A minha preta velha tem 80 anos, está inteiraça, mas andava um pouco enferrujada. Além disso, vivia suja. No fim de semana, resolvi cuidar dela. Pedi ao meu filho Paulo que a descesse do pequeno escritório que tenho, no mezzanino. Ela pesa bastante.
Reuni os produtos de limpeza, o polidor, e ataquei. Aquele “enferrujada” que usei vale apenas como retórica. Como é de alta qualidade, feita para durar, o que estava mais era suja, pelas emanações de frituras da casa, a poluição vinda da rua, a poeira.
Mesmo assim continuava bonita. O teclado é uma obra-prima. Teclas de ferro redondinhas, do tamanho da ponta de dedos adultos. A do retrocesso é um pouco maior, para se destacar. Assim como as duas para usar as maiúsculas – estas nas extremidades do teclado, como se usa ainda hoje.
As funções das teclas estão escritas em português, dentro delas. Em uma, das pequenas, cabe: “Fixador de maiúsculas”. Há coisas divertidas. Quando a gente aperta “maiúsculas” não é a base com o leque de tipos, leve, que sobe; mas todo o conjunto do carro (o rolo), pesado, onde está o papel.
O acionamento, ao apertar-se a tecla, no entanto, é tão perfeito que não se sente o peso. Para os mais jovens entre eventuais leitores, informo que, com o rolo em posição normal, os tipos imprimem no papel as letras minúsculas; com o rolo mais alto, as maiúsculas. Era assim com todas as máquinas de escrever manuais.
Outra curiosidade é que, quando a gente libera as travas do carro, ele corre livre até bater na borda (se prender um dedo, machuca).

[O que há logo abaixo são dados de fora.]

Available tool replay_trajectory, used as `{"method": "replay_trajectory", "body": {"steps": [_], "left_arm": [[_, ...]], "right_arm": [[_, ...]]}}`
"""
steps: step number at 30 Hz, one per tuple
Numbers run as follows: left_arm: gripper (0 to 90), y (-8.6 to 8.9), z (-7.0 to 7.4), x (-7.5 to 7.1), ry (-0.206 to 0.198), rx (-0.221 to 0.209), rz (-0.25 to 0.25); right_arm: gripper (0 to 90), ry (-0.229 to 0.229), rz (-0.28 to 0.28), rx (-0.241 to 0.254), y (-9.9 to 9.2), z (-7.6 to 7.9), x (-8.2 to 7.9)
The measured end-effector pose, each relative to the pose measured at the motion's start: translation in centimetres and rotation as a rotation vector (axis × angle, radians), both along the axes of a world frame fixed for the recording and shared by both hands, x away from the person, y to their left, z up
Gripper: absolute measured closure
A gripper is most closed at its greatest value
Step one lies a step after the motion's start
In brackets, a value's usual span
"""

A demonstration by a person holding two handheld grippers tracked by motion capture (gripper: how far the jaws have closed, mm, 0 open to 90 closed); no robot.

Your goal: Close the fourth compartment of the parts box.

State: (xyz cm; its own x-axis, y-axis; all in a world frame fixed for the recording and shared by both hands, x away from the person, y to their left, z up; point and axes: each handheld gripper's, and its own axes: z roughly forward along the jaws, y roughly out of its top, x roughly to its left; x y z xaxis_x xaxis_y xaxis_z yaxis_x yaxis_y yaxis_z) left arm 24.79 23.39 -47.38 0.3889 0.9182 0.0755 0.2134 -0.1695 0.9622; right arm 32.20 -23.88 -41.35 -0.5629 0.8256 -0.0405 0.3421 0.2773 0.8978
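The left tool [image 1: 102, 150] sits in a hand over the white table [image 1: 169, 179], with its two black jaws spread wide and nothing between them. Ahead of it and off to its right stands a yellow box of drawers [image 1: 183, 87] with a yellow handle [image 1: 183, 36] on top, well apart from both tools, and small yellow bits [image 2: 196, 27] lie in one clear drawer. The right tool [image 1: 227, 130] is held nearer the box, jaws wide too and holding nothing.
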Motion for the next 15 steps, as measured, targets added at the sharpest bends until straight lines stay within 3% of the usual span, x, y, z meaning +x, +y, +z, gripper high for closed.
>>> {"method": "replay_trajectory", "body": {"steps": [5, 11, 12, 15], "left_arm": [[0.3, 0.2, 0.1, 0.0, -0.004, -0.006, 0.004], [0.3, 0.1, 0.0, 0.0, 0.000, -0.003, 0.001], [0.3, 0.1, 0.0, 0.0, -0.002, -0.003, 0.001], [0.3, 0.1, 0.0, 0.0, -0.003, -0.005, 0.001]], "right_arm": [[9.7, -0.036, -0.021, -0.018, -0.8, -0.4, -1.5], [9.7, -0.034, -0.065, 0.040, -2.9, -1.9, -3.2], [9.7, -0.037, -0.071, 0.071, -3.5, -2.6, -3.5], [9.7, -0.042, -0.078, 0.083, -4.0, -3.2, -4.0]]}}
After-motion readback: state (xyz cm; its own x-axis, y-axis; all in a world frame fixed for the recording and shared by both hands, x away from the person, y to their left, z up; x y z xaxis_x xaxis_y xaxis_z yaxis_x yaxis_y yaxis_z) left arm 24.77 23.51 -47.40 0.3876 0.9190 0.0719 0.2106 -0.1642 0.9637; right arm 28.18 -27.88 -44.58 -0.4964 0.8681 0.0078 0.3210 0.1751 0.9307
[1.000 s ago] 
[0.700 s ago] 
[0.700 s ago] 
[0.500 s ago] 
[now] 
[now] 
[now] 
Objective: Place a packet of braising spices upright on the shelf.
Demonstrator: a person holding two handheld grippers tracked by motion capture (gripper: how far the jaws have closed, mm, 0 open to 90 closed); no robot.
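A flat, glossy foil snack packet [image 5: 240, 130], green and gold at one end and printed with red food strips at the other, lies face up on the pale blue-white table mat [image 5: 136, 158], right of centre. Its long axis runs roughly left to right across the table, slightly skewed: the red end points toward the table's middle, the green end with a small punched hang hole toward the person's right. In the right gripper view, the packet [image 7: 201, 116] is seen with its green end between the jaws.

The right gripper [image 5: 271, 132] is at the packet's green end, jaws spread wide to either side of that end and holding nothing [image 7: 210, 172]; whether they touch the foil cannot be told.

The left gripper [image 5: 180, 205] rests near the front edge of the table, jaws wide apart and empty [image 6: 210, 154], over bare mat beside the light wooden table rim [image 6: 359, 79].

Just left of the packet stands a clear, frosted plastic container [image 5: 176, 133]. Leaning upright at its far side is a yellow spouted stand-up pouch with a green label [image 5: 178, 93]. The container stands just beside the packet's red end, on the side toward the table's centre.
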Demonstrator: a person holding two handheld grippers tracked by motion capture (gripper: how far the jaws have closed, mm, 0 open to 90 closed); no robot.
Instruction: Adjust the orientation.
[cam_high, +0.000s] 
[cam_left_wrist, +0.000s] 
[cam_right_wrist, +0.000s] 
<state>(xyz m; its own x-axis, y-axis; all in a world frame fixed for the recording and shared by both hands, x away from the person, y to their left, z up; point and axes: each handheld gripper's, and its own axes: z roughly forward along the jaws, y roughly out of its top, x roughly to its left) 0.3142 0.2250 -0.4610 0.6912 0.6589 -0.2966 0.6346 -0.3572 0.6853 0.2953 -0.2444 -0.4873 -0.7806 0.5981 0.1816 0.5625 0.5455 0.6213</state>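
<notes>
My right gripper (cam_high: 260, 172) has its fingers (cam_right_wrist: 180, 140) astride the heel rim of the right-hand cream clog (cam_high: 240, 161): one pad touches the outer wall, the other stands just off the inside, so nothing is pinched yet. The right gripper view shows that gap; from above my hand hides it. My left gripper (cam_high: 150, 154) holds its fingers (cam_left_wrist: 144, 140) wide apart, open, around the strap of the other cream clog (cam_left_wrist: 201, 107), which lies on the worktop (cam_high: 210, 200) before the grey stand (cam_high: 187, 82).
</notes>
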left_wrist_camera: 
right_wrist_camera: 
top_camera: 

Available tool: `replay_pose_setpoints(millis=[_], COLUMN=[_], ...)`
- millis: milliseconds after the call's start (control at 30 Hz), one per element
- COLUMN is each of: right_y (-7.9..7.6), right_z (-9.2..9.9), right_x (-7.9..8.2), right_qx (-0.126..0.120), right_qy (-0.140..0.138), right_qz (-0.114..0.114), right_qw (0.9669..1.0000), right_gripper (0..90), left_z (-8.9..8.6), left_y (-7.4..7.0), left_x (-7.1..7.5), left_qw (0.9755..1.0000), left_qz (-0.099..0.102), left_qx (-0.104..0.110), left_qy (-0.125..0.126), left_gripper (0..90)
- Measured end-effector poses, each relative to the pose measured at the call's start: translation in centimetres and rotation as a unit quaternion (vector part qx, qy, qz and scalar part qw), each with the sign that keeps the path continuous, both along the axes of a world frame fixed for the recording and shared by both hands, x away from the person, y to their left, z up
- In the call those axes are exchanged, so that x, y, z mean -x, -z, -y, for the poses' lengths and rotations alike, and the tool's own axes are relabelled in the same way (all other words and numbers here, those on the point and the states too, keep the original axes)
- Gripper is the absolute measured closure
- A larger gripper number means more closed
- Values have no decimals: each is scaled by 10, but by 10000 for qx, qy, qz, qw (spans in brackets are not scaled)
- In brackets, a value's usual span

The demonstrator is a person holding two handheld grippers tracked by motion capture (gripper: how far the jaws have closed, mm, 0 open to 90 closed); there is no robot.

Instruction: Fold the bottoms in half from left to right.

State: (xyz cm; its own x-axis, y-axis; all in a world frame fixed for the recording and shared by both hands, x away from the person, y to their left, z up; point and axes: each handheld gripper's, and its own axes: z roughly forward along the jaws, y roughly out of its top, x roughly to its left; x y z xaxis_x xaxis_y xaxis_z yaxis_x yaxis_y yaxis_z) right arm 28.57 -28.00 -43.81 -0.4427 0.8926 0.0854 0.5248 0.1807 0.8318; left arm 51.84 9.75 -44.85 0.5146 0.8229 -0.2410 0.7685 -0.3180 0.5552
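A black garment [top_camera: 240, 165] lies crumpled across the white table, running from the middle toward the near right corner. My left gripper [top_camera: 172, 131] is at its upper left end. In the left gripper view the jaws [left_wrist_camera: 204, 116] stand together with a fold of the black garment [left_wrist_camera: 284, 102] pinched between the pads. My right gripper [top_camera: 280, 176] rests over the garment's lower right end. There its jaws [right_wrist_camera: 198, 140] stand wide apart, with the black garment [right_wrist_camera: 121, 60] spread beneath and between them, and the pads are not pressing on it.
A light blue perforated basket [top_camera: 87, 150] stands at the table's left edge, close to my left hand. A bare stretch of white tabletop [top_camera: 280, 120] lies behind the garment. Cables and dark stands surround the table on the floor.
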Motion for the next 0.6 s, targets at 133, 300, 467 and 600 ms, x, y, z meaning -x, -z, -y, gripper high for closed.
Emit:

Quando ele bate, soa forte uma campainha de metal. Plém. Mais um detalhe: para enrolar a fita, abre-se uma portinhola (há uma de cada lado da máquina) e vira-se uma graciosa manivela.
Comprei a máquina há muitos anos, de segunda mão. Eu disse que ela tem oito décadas, mas é um cálculo. Creio que seja dos anos 1930. Letras douradas, marcadas sobre o corpo preto da máquina, indicam tratar-se de “Product of Remington Rand Inc”. Vendido em “filiaes e agências” do Rio de Janeiro e de São Paulo. Por “agentes CASA PRATT geraes”.
Até chegar o computador, quando batia matéria (para os jovens: digitava um texto de jornal) em casa, usava a minha Remington. Achava-a mais macia, mais precisa, do que as máquinas modernas. E o som do tac tac tac é seco, redondo.
A limpeza que fiz resultou bem: os cromados ficaram brilhantes (80 anos, veja a qualidade deles) e o preto da pintura do corpo, que é de ferro, muito bom. Embaixo do nome do fabricante, as letras douradas indicam: Made in USA. Se fosse hoje, viria um Made in China. E a história seria outra.